TV'S GREENHOUSE DEFECT. The networks have a strange way of reporting on the greenhouse effect: promote studies confirming it, and ignore studies challenging it. For example, when the United Nations issued a report May 25, all three networks reported the story and used it to prod President Bush into taking action.

On World News Tonight, Peter Jennings introduced "A new warning today about global warming and one likely to put considerable pressure on President Bush. The President has been skeptical of research predicting a warming trend, calling always for more studies before he takes any action. Now the most prestigious panel yet has reported in." ABC reporter Ned Potter took it from there: "[Scientists] say the administration has lost its excuse not to take more action...One environmentalist says the only real uncertainty about global warming is what President Bush will do about it."

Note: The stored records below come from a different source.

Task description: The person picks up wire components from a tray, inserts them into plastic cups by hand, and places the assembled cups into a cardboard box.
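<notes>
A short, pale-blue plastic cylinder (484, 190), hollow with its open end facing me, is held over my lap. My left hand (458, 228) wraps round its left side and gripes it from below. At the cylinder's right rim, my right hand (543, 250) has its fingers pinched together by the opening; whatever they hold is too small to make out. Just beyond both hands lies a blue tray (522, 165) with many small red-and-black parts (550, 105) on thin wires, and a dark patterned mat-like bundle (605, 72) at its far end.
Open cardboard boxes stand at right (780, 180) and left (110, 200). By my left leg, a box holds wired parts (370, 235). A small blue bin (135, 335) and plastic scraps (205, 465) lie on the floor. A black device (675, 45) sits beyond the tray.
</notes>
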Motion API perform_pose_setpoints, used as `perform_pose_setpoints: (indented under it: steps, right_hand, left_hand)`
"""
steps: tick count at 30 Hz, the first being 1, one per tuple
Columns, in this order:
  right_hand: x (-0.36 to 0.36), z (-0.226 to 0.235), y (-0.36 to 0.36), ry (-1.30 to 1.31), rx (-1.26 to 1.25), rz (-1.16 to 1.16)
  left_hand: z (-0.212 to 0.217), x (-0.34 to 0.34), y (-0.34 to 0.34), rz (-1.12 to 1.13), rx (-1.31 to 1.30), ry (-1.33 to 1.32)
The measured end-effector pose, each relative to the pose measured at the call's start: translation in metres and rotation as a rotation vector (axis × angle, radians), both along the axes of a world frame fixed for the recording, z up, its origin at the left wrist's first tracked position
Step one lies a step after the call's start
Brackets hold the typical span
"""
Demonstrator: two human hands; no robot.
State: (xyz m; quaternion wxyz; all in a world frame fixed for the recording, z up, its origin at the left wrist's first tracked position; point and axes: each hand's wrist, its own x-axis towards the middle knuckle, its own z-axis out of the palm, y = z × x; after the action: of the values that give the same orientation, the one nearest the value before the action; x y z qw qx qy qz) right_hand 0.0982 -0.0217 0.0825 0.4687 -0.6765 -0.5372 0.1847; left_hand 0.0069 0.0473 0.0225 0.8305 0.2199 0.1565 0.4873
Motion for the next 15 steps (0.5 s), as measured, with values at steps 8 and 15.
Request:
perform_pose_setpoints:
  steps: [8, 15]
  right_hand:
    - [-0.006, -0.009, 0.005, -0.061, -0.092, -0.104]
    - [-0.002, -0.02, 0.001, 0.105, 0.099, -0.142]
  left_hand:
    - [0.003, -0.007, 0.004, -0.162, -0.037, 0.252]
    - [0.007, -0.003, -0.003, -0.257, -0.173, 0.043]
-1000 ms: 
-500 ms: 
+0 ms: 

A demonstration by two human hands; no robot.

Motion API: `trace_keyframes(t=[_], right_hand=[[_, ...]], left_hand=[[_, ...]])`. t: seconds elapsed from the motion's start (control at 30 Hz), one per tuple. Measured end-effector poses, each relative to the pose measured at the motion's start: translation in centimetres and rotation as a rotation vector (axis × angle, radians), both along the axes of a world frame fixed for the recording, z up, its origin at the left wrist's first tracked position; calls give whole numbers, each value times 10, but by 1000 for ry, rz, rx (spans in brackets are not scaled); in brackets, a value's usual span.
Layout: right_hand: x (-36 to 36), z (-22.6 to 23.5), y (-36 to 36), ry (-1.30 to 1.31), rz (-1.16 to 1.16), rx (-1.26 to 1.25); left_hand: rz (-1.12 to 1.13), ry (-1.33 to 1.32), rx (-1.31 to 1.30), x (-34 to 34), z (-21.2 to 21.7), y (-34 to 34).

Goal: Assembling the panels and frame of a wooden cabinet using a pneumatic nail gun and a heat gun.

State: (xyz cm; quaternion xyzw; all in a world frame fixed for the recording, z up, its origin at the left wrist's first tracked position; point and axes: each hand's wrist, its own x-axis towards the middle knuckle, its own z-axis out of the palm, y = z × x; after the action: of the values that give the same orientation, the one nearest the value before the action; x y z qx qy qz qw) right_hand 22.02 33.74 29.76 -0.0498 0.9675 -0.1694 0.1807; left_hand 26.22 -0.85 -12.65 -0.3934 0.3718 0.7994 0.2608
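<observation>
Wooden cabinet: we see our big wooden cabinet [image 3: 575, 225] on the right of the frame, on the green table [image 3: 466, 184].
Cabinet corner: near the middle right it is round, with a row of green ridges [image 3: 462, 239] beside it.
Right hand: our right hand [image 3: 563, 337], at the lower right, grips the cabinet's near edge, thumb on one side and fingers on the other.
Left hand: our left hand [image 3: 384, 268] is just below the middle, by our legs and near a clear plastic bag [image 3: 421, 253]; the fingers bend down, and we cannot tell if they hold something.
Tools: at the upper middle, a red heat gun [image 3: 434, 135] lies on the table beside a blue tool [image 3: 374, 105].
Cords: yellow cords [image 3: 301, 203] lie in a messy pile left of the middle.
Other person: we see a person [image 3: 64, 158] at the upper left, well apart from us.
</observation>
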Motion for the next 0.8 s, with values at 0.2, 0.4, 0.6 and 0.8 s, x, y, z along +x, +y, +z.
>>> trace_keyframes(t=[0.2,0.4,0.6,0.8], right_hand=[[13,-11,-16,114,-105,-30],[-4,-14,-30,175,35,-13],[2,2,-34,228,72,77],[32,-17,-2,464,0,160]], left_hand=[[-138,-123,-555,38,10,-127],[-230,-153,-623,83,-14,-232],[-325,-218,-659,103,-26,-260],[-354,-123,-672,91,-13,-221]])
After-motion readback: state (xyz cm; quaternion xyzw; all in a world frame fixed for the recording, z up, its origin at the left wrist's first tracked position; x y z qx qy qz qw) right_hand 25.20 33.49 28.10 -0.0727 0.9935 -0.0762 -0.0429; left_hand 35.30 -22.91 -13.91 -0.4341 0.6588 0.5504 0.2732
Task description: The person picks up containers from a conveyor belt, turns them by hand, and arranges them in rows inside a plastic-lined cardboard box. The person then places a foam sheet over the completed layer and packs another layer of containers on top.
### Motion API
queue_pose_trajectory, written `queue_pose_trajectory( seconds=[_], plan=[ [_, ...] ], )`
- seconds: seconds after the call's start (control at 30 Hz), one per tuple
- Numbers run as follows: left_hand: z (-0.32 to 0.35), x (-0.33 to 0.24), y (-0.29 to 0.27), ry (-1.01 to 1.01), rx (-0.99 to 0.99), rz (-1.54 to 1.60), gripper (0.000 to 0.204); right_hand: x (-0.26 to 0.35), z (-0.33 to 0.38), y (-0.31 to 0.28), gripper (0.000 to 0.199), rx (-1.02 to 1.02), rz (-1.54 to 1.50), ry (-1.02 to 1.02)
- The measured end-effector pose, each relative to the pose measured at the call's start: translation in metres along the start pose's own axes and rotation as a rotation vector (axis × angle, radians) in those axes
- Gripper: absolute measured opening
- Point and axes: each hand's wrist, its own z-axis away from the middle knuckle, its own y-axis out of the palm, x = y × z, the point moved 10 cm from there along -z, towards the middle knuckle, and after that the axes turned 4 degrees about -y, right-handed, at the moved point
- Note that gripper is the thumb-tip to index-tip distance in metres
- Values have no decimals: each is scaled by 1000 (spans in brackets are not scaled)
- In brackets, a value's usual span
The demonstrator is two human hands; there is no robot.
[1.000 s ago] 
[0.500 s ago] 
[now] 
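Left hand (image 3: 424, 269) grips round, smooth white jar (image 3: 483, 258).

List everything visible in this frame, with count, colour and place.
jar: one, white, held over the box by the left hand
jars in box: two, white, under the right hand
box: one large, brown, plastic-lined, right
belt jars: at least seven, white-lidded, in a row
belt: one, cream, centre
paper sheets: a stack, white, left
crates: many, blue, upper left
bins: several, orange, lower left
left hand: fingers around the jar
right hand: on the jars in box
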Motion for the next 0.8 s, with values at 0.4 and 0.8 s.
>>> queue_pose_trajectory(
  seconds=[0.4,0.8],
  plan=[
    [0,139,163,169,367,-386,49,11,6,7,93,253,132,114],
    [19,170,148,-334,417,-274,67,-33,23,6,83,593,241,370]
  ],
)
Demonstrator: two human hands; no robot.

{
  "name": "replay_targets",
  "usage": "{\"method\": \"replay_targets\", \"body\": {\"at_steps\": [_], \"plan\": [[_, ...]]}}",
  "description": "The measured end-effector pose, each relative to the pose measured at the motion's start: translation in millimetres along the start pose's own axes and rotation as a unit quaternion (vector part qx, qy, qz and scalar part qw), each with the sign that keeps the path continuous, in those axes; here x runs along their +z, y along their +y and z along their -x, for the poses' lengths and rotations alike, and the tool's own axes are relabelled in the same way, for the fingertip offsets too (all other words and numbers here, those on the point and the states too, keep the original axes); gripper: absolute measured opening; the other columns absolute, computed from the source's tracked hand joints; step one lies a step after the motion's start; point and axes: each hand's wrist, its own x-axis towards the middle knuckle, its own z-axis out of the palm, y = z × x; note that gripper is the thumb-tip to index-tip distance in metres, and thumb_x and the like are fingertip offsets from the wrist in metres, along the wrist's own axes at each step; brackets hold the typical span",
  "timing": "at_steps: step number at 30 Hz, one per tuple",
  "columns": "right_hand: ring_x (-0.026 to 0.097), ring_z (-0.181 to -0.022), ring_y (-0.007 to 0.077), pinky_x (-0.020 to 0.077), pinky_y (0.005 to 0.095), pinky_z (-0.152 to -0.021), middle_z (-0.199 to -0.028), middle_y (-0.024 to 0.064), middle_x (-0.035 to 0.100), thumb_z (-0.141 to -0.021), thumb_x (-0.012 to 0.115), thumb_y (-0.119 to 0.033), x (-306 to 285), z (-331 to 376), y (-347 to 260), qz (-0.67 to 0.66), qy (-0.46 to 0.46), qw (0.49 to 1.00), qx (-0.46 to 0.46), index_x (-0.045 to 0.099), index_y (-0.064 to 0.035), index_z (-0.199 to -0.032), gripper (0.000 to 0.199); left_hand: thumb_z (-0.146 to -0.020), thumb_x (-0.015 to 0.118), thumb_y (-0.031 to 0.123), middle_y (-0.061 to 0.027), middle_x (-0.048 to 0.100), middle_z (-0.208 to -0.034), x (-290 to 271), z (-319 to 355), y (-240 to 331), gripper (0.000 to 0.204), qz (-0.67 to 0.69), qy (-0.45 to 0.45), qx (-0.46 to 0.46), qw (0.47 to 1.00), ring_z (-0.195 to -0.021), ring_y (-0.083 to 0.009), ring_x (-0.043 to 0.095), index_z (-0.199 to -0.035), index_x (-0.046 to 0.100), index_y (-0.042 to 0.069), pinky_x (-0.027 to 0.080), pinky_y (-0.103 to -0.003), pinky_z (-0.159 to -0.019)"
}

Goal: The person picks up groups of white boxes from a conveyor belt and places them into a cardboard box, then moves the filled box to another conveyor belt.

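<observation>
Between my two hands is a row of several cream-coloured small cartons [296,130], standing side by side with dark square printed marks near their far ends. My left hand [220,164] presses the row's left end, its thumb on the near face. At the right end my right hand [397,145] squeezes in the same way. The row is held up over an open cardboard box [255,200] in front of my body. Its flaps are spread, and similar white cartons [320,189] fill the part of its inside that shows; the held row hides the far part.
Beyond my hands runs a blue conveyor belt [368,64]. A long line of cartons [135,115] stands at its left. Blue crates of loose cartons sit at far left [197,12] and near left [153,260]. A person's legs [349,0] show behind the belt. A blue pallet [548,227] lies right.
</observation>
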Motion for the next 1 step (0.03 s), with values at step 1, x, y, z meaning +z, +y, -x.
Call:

But two days earlier, when a U.S. Department of Agriculture (USDA) study of nearly 1,000 official weather station records showed that the nation has cooled by one-third of a degree since 1920, the networks were silent. Data that contradicted the media- friendly theme of dramatic global warming was better left forgotten.

GREENHOUSE PAPER TRAIL. The same was true for newspapers. The UN report made page 1 of The Washington Post, covered by Post reporters Michael Weisskopf and William Booth. The Boston Globe ran the Post story on the front page. The New York Times ran a story by Craig Whitney on page 6. But none of the papers found the USDA study important enough to assign their reporters to it and the placement was quite different: The Post ran a brief AP dispatch on page A16; the Globe buried a Knight-Ridder brief inside; and the Times, the paper of record, ignored it.

When Science magazine released a study showing no warming trend March 29, only The Boston Globe assigned a reporter to the story and put it on the front page. The Post reported the study with an AP dispatch on page A26. The Times again ignored it completely. But USA Today has been most one-sided, ignoring both skeptical studies while pushing its front-page panic button last December 5: "Scientists now fear global warming and ozone depletion could have the same impact on health as a nuclear holocaust."

DOW DOUBT AFTER DOUBT. "Dow defies doubters, hits new high" read the June 5 USA Today "Money" section headline. USA Today should know about doubters. Just take a look at some of its worry-wart headlines in the midst of May's bull market: "April stock dip likely to go on" (May 1); "Uncertainty paralyzes stock market" (May 7); "But sudden surge may be short-lived" (May 15); "Individual investors getting wise to Wall Street rallies" (May 17); "Dow's high still leaves some skeptics" (May 18); and "High-tech slump may doom rally" (May 29) and our favorite, "Dow may hit potholes on road to 3000" (June 4).